Financial institutions like banks use the technique of risk weightage on loans to calculate the level of capital that they need to keep in reserve for a specific loan or set of loans.
The risk weightage of a loan, which is a measure of the perceived risk of default, affects loan pricing and availability. When loans are assigned a higher risk weightage, it requires more capital to be held against them. Loans with higher risk weightage are priced higher to compensate for the increased cost of capital, resulting in higher interest rates or fees for borrowers.
Furthermore, higher risk weightage can limit access to credit for certain borrowers as lending institutions may be less willing to extend loans to borrowers who do not have a good credit history.
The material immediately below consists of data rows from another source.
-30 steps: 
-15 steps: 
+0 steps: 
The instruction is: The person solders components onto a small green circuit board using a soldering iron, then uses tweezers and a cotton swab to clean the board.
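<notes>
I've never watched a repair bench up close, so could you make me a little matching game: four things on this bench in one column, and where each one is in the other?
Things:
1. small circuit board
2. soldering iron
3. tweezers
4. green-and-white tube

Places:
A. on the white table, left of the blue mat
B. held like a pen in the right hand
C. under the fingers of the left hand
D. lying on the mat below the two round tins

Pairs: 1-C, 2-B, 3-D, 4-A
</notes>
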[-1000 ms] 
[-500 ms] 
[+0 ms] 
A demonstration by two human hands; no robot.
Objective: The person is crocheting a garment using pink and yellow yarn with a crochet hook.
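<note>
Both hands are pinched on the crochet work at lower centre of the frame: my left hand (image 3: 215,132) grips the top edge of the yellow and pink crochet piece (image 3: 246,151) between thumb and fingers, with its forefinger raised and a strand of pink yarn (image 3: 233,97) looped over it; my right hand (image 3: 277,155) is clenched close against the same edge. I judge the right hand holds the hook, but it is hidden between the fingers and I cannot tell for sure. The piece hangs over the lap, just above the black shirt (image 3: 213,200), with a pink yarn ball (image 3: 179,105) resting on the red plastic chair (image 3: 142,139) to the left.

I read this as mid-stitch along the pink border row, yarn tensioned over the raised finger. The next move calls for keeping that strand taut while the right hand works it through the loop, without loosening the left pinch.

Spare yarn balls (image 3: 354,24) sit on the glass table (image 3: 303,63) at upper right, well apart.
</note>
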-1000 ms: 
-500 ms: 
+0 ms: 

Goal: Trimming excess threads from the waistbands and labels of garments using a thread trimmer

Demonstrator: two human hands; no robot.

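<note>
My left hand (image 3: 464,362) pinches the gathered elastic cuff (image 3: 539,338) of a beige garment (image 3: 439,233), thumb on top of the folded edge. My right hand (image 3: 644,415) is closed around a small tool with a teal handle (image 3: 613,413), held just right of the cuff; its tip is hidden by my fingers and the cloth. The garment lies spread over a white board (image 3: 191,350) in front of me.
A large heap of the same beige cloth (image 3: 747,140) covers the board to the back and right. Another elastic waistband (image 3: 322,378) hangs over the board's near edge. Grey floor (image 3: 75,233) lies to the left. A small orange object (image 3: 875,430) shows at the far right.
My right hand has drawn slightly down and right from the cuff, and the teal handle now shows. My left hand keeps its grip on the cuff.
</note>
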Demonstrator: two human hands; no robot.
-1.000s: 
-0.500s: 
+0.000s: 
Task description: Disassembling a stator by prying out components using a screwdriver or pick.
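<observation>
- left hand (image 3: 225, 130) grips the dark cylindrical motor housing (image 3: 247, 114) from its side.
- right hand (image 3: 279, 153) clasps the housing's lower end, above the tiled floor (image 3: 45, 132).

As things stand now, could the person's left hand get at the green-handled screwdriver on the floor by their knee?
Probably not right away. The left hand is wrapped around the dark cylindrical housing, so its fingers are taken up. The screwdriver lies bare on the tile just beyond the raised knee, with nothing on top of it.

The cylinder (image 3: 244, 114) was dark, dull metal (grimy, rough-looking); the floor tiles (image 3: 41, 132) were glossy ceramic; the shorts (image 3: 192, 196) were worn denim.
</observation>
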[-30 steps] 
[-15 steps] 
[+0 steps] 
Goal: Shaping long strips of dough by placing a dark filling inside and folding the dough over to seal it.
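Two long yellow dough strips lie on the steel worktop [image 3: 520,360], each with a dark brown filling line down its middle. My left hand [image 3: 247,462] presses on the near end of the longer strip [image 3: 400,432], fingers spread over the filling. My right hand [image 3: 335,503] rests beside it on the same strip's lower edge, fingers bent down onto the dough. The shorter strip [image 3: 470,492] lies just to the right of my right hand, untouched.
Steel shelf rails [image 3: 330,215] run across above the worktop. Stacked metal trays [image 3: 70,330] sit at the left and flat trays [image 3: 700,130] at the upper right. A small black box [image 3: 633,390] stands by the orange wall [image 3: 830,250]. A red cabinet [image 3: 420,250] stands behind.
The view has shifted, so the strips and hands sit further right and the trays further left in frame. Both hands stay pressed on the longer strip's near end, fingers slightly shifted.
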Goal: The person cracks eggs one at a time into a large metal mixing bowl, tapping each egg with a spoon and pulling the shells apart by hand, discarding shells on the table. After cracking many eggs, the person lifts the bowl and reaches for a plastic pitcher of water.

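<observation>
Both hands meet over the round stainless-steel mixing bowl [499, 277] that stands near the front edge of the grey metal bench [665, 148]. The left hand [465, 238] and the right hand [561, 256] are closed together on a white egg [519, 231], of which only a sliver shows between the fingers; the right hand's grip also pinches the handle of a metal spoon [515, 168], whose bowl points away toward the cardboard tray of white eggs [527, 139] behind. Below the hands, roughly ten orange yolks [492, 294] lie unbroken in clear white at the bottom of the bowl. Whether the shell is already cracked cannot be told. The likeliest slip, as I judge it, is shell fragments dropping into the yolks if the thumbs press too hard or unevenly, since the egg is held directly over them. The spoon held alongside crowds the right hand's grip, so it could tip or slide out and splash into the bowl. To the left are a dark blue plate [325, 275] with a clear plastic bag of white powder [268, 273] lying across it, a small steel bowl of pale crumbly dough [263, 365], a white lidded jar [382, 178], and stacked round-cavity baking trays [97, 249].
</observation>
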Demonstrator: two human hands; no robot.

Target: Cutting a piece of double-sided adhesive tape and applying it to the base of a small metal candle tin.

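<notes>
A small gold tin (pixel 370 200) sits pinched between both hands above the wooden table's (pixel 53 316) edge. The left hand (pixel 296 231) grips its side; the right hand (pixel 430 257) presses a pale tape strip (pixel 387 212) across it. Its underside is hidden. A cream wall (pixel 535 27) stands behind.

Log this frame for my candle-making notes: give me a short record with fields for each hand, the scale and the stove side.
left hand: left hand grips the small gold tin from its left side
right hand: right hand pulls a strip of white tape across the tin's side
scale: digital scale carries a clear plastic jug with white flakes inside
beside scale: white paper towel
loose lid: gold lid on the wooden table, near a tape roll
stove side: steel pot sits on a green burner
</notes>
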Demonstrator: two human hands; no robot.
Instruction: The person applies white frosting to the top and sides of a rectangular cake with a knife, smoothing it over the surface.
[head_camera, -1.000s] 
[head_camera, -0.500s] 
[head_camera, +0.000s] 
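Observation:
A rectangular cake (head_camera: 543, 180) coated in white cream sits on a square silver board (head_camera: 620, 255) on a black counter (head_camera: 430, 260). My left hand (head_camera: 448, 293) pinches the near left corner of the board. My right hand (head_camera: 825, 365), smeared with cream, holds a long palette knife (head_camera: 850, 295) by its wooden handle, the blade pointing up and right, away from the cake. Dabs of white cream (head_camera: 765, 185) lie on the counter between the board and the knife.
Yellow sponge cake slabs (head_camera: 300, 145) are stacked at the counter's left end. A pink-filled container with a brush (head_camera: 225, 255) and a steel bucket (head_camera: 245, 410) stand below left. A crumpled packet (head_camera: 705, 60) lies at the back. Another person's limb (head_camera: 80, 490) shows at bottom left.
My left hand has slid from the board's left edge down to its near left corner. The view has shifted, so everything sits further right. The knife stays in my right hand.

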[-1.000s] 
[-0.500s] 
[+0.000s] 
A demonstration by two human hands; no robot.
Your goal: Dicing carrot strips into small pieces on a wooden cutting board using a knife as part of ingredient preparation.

The impact on high-value home loans: The risk weight ratio thus gains importance, especially in the case of high value loans.
“Changes to risk weightings and LTV ratios can affect the lending practices of financial institutions and may impact the availability and cost of credit for borrowers. A higher risk weighting may make it more difficult or expensive for borrowers to obtain loans, especially for more expensive homes,” says Prashant Thakur, senior director and head of research, Anarock Group, a real estate consultant firm.
Increasing the risk weighting from 35% to 50% for LTV ratio less than 80% means that banks will have to hold more capital against these loans, which may make the cost of capital more expensive for them to offer mortgages.
“This, in turn, could lead to an increase in interest rates for borrowers, including those seeking to purchase houses priced at ₹75 lakh and above,” says V Swaminathan, executive chairman, Andromeda loans, a loan distributor.
This will mean the costs of owning property will go up. High interest rates mean that the EMI per lakh goes up. For a 20-year loan, the EMI per lakh has gone up by 20%+ from ₹775 to ₹932 per lakh. Higher interest rates would mean that this EMI could go up even further.
If someone does not have the capacity to pay high EMIs, the loan tenure for a high value loan could exceed 50 years, so one needs to be prepared to shell out a higher EMI.
What it means for borrowers: Borrowers will have to be prepared to shell out more from their own savings and depend less on borrowings.
“Homebuyers should review their finances and evaluate their ability to make a higher down payment. They should ensure that they have enough savings to cover the down payment and other associated expenses of home buying,” says Swaminathan.
To evaluate your home loan repayment capacity, you need to consider factors such as your income, monthly expenses, existing loans, credit history, and down payment.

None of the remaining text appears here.